A real beauty, that Cup

It’s shinier in person.

It’s shinier in person.

That might explain why 17,000 Pittsburgh Penguin fans stuck around tonight to clap eyes on the greatest trophy in professional sport—even as they booed the Detroit Red Wings for winning it. But the Stanley Cup got it’s proper reception when Henrik Zetterberg, the Conn Smythe-winning forward, took it out of Daniel Cleary’s hands. You could hear him up in the press box, hollering with joy as he hoisted the 35-pound bad boy over his head. 

More than making you forgive the Wings their automatonic play, it was a scene to remind you that the Cup’s effect is universal. Swedes, Finns, Russians, Canadians and Americans alike understand the meaning of winning it. 

“It’s just a great feeling I have right now,” beamed Zetterberg after the on-ice celebration, with the Conn Smythe perched beside him. Pittsburgh’s last-gasp effort was close enough to scare him, he acknowledged. But holding on for the 3-2 win was more than enough to make his year. “When I saw the puck behind the [Detroit] net, I looked at the clock and saw zero minutes and zero seconds, I was a pretty happy man.”

A number of things got settled here tonight. The age of wimpy Euro—or the Euro as addendum to a core of Canadian “leaders”—is officially over. To merely credit Nicklas Lidstrom as the first European captain to hoist Lord Stanley’s mug is to criminally understate the man’s impact through every shift of every game in this series. He is, in Pierre McGuire’s tired phrase, a monster in every respect. Zetterberg is dominant at both ends of the rink, never skirting the rough stuff, maintaining breakneck speed even as he’s clipped and smacked and head-hunted. Tonight, he scored one of the stranger Cup-winning goals in history by pulling the puck through his skates as he wheeled through centre, unleashing a shot that caught Pens goaltender Marc-André Fleury off guard; as it dribbled between his pads, Fleury sat back, knocking the thing in with his butt.
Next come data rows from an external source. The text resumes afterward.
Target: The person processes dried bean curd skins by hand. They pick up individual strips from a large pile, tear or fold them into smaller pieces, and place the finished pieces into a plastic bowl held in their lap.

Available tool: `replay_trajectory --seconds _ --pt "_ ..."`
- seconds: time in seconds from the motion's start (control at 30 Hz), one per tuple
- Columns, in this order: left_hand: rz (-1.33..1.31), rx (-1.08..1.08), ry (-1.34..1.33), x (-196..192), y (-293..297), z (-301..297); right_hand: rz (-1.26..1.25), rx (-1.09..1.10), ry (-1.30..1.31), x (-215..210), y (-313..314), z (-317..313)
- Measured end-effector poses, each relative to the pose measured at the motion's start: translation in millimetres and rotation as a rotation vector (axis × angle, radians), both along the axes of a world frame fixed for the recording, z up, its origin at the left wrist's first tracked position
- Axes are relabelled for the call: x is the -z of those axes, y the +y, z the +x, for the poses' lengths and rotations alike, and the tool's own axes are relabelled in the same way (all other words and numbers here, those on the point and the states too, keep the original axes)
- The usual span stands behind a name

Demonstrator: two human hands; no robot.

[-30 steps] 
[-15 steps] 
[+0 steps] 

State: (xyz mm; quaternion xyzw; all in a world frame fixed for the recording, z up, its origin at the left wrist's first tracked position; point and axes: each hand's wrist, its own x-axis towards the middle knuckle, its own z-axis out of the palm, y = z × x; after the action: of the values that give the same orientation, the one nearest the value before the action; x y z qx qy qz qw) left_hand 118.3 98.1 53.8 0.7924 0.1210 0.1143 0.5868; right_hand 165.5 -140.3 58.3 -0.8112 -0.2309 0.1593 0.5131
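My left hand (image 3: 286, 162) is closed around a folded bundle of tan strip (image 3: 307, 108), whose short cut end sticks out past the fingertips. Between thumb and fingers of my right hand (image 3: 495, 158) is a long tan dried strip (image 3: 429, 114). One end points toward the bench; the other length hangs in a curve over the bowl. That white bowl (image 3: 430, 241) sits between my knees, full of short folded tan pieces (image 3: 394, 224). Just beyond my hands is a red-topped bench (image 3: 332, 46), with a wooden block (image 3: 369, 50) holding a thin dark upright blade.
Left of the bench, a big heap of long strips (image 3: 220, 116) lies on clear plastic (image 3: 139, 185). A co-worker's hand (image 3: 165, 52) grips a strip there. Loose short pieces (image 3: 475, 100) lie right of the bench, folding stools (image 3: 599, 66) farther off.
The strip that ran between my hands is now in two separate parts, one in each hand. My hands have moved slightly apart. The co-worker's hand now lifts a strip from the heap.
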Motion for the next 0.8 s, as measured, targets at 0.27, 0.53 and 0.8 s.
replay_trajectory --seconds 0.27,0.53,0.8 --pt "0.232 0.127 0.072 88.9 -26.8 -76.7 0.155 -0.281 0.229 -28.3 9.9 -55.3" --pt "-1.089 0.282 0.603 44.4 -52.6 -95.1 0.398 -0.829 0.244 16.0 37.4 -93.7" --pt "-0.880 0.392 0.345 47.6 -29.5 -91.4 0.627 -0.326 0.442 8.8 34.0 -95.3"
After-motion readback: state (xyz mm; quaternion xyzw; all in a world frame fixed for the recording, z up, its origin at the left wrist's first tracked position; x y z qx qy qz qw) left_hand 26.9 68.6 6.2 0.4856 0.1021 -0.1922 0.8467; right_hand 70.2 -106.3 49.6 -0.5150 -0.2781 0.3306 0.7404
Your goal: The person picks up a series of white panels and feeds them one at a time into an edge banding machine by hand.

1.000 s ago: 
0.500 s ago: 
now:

Tomas Holmstrom, another Swede, takes more abuse in front of the net than any player since Phil Esposito. Niklas Kronvall is an outright menace in the open-ice hitting department. Datsyuk stands his ground. So do Franzen and Filppula.

So Lidstrom had every right to claim his due when he appeared before the press horde tonight. Being the first Euro to captain a Cup winner is “something I’m very proud of,” he said. “I’ve been over here a long time. I watched Steve Yzerman hoist it up three times in the past, and I’m very proud of being the first European. I’m very proud of being captain of the Red Wings. So much history with the team and great tradition.” How can you argue with that?

Better yet that Lidstrom made one of those class-act gestures that would bring a tear to Don Cherry’s eye, handing it the Cup off first to Dallas Drake, a career plumber who toiled 15 seasons on four teams without winning a title. 

Second thing: the Penguins are closer to championship form than their critics thought. Yes, they were at least a couple of good defencemen short of beating a team like Detroit. Yes, GM Ray Shero will have a devil of a time improving the team while staying under the salary cap—especially if he plans to keep Marian Hossa. But the spectacle tonight of the Pens storming back on the Wings for the second game in a row, almost tying it on a Sidney Crosby backhander with centi-seconds left on the clock, is proof enough of what’s going on here. They showed character, as well as youth and talent.

Finally, the “system” is back in hockey. It is hard just now to pinpoint exactly what Detroit’s system is. “Venus fly trap” might fit, given their capacity to lunge from a full-bloom, run-and-gun game to collapsing around their prey back in their own slot. Yet there was Lidstrom himself uttering the dreaded word, crediting coach Mike Babcock with selling his charges on a strategic formula that would limit offensive opportunities. Again and again tonight, Pittsburgh rushes fell apart in the neutral zone under Detroit’s patented high-speed checking. It’s not obstruction, per se. Just very rapid recovery.

That’s the good news: the Red Wings’ template requires very fast forwards, very mobile defence, great stamina throughout the lineup. And they execute it brilliantly. I’m one of those who complains incessantly about their robotic efficiency. But it must be a joy for their partisans to behold.

Almost as great a joy as that shiny old Cup in Henrik Zetterberg’s Midas-like hands. What lucky fans they are.